À semelhança de ProfJam, parceiro de Nite na editora Think Music, vemos uma aposta num rap mais cantado. Depois de uma pequena introdução, “Carmen” abre o álbum com pujança, naquele que é um belo instrumental de Dwarf, glorioso e épico, e a sample de guitarra portuguesa adequa-se estranhamente aos suspiros melódicos de auto-tune de Caixeiro. É uma música sobre uma mulher que o marcou profundamente, com momentos sinceros bem transmitidos pelo meio – “Feito em cacos vejo pedaços de nós em beijos e abraços que nunca dei” – e outros menos bem conseguidos – “Dar de caras contigo mas como amiga e dar-te cartas mas de tarot”.
A intenção de Mike El Nite transparece nas ideias que expõe, mas a sua execução não as consagra totalmente. “Capacete” é a epítome de uma música deste artista, com vozes transfiguradas, um instrumental que bebe do mundo digital com uma tensão inerente criada pelo som dos teclados, e alguns elementos jocosos que nunca ofuscam a seriedade e sobriedade da música. Mas Caixeiro começa a cantar, atropelando-se num cliché e disparando mais uns quantos no decorrer da música, apresentando uma canção que é apenas um public service announcement pouco inspirado e cujo seu momento mais confessional começa de maneira constrangedora:
“Ok, ’tá aqui bué leite derramado
E não vale a pena chorar
Ele só fica mais salgado”
E depois há “Dr. Bayard”, um tema que destoa completamente do conceito do projecto.
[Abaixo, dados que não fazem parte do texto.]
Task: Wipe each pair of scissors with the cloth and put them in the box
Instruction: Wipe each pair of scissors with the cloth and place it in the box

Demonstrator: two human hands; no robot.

É um banger poderoso, a sua batida incute uma aura ameaçadora, exportando bem o que está mal no trap norte-americano. A única parte verdadeiramente criativa é a incorporação da tosse de Nite como adlib. O conceito do tema, bem explorado por Nite, passa ao lado dos convidados e, apesar de Fínix MG demonstrar alguma destreza nas barras, Sippinpurpp é dos rappers mais desinteressantes do panorama actual, usando o auto-tune mais como muleta do que como adição à sua voz, e é algo que não esconde a sua precariedade lírica.
O campeonato de Nite é à parte dos restantes intervenientes no hip hop. Mas isso não deveria querer dizer que o artista tem carta-branca para descurar o seu trabalho, e é isso que se verifica em Inter-Missão. As barras soam pouco inspiradas, os instrumentais diferentes mas, de maneira geral, pouco definidos, e o conceito do projecto não é claro ao longo do mesmo. Nite refugia-se em lugares comuns quando é claro que é um dos rappers mais singulares da história do hip hop português. No entanto, continua a mostrar que a sua música surge de um lugar único e que apenas ele perscruta. É definitivamente um projecto de Miguel Caixeiro e é um projecto em que vemos o personagem mais próximo do artista, e depois da queda é para se pegar na bicicleta outra vez, porque, certamente, melhores tempos virão.